Aside from an entire raft of Welsh politicians and sports stars, amongst the house-hold names to study or teach at Swansea are: Celtic Manor entrepreneur Sir Terry Matthews, 'Angry Young Man' novelist Kingsley Amis, Starbucks CEO Martin Coles, Nicky Wire and Richey Edwards of The Manic Street Preachers, and most excitingly of all for vice chancellor Davies, Lyn Evans, project leader of the Large Hadron Collider at CERN.

The original library at Swansea University
The original library still stands at Swansea University

"It is hugely significant to have a Swansea connection with CERN, and thanks to our relationship with Lyn, dozens of our physics students have had the opportunity to travel to Switzerland to witness the Hadron Collider working for themselves.

"That's a good example of the sort of relationships we're trying to foster with businesses and other academic institutions to ensure we stay relevant and up-to-date in the 21st Century."

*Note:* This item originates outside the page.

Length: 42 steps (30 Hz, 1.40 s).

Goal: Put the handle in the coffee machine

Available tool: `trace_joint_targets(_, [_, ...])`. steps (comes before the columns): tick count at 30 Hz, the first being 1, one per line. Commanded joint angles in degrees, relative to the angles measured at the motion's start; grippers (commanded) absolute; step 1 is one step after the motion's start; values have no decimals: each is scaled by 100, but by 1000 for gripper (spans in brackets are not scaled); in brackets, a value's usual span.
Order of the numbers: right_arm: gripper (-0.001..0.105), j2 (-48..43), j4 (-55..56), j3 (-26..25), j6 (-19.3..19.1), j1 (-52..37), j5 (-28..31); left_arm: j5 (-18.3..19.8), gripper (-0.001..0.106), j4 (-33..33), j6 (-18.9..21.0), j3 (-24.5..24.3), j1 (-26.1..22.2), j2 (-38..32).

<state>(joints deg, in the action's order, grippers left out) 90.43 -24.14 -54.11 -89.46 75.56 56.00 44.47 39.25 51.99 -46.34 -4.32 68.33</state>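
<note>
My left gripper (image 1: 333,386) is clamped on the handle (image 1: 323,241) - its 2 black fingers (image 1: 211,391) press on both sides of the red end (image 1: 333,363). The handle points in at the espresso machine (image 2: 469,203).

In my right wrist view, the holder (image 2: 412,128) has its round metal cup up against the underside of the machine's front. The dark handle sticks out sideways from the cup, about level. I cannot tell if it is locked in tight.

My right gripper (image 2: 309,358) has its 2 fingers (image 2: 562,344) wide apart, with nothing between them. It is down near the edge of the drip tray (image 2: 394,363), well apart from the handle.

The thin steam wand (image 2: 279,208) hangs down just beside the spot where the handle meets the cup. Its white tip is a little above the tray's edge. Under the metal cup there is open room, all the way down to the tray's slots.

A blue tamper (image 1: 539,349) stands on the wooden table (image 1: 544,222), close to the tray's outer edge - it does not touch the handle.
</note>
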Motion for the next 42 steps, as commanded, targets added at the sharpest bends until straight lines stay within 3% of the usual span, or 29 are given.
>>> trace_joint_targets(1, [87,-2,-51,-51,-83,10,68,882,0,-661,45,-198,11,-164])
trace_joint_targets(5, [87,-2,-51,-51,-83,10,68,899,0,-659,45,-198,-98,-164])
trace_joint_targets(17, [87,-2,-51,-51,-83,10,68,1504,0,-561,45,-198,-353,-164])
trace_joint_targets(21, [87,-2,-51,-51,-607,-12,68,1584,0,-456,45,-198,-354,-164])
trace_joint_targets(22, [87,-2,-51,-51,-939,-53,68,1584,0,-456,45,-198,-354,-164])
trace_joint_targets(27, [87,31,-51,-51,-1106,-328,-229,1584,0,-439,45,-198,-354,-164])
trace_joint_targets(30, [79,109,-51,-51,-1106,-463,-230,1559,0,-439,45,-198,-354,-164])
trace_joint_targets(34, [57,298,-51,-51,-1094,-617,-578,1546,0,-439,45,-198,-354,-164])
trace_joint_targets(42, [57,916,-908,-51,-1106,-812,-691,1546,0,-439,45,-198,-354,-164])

Today also represents the official launch of the 10 year countdown to the centenary, including ambitious plans for a second campus near Llandarcy, east of the city, and commercial research tie-ins with companies including BP, Rolls Royce Aviation and IBM.

"The Swansea University of another 90 years will look unrecognisable even to us, let alone to the likes of the Vivians and Gilbertsons who founded it," said Mr Davies.

"But I'm sure that the principles will be very familiar to the founders.

"We want to become leaders and pioneers in science - not only the theory of science, but also its practical application.

"We have a crisis in this country of children turning their backs on science, partly because it's difficult, but more so because it seems irrelevant.

"If we can show them that science is exciting, that a university in their city is using science to make jets faster, computers more powerful and sky-scrapers taller, then we can help to secure another 90 years of innovation and prosperity for both the university and the city."